Your objective: Search the material below for the string "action" and copy each line where it appears.

———

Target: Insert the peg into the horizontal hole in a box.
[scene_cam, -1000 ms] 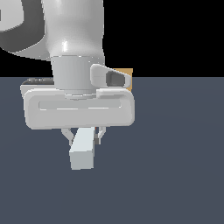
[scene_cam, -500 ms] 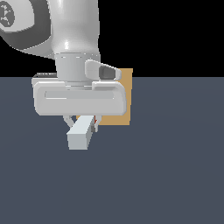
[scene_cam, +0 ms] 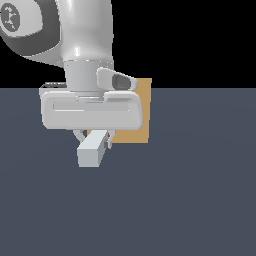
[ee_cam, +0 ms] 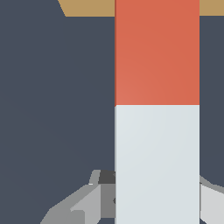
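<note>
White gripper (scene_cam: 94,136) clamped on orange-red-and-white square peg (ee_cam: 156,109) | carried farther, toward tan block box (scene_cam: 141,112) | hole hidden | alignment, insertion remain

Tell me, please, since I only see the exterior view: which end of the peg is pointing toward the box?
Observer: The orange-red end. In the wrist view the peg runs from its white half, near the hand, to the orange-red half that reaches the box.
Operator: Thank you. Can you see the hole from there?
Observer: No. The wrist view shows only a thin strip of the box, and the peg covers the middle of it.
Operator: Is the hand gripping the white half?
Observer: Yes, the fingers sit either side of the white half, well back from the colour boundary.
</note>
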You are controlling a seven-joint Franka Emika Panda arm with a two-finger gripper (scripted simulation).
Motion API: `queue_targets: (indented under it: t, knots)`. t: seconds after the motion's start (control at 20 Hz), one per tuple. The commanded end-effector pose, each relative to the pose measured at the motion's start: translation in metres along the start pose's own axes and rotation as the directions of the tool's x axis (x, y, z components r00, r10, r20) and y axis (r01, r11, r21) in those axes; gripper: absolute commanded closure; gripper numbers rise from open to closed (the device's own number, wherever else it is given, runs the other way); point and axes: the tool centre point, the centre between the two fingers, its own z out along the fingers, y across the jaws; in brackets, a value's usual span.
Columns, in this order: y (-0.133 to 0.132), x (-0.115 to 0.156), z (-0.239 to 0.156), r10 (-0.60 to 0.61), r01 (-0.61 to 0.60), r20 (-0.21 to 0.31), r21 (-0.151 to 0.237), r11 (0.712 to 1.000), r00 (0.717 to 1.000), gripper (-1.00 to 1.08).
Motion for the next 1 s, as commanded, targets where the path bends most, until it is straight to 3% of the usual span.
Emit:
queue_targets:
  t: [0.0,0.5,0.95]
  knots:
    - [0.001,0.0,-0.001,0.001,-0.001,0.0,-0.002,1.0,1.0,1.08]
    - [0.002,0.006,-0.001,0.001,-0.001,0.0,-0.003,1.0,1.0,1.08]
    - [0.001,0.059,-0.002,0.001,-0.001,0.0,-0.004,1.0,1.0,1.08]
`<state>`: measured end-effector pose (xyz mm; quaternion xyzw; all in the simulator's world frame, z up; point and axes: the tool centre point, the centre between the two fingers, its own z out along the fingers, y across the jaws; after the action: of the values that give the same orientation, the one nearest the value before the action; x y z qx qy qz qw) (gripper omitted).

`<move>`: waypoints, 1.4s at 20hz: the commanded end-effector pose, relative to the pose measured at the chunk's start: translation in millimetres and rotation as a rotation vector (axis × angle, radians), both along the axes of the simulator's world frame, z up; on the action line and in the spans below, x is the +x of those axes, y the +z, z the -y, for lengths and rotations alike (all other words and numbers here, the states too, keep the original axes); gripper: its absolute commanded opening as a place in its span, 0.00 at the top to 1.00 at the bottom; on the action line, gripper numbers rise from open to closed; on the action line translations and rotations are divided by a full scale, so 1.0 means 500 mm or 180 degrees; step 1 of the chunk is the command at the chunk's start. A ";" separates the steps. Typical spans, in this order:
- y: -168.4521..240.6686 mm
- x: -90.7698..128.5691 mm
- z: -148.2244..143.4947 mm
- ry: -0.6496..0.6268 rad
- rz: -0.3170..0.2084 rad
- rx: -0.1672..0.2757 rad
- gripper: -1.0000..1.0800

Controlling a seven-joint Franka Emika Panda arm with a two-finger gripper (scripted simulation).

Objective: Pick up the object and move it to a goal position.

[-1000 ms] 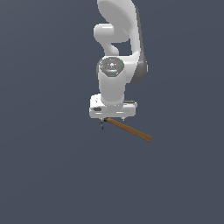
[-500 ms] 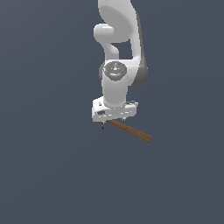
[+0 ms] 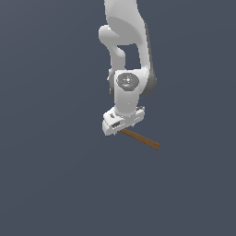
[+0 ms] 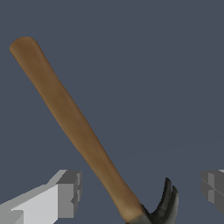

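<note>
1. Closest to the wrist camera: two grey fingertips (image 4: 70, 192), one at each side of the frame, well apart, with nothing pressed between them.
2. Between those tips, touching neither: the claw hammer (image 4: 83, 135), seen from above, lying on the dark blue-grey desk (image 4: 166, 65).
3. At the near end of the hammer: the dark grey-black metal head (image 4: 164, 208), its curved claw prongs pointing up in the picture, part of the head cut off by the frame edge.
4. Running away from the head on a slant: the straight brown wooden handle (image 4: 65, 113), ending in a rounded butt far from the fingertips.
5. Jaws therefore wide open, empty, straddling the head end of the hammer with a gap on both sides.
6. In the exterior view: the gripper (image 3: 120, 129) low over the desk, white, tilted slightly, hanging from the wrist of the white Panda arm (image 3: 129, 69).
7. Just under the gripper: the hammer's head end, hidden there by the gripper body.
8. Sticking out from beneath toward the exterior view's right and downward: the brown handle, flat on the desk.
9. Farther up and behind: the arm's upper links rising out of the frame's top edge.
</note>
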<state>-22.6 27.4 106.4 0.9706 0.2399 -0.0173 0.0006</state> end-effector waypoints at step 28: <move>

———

Answer section:
`<state>`: measured end-effector pose (xyz mm; quaternion xyzw; all in the simulator's world frame, z up; point and axes: the tool centre point, the centre between the two fingers, its own z out along the fingers, y across the jaws; after the action: of the values that give the same orientation, the one nearest the value before the action; x y z qx qy qz qw) (gripper omitted).
`<move>`: waypoints, 1.4s at 20hz: the commanded end-effector pose, relative to the pose measured at the chunk's start: translation in millimetres and rotation as a rotation vector (axis × angle, radians), both along the axes of the simulator's world frame, z up; on the action line and in the spans below, x is the +x of those axes, y the +z, z the -y, for lengths and rotations alike (all other words and numbers here, the states too, keep the original axes); gripper: its absolute commanded opening as a place in its span, 0.00 at the top to 1.00 at the bottom; on the action line, gripper numbers rise from open to closed; on the action line translations and rotations are divided by a full scale, so 1.0 means 500 mm or 180 degrees; step 1 of the chunk is the command at the chunk's start. A ";" separates the steps. Typical spans, in this order:

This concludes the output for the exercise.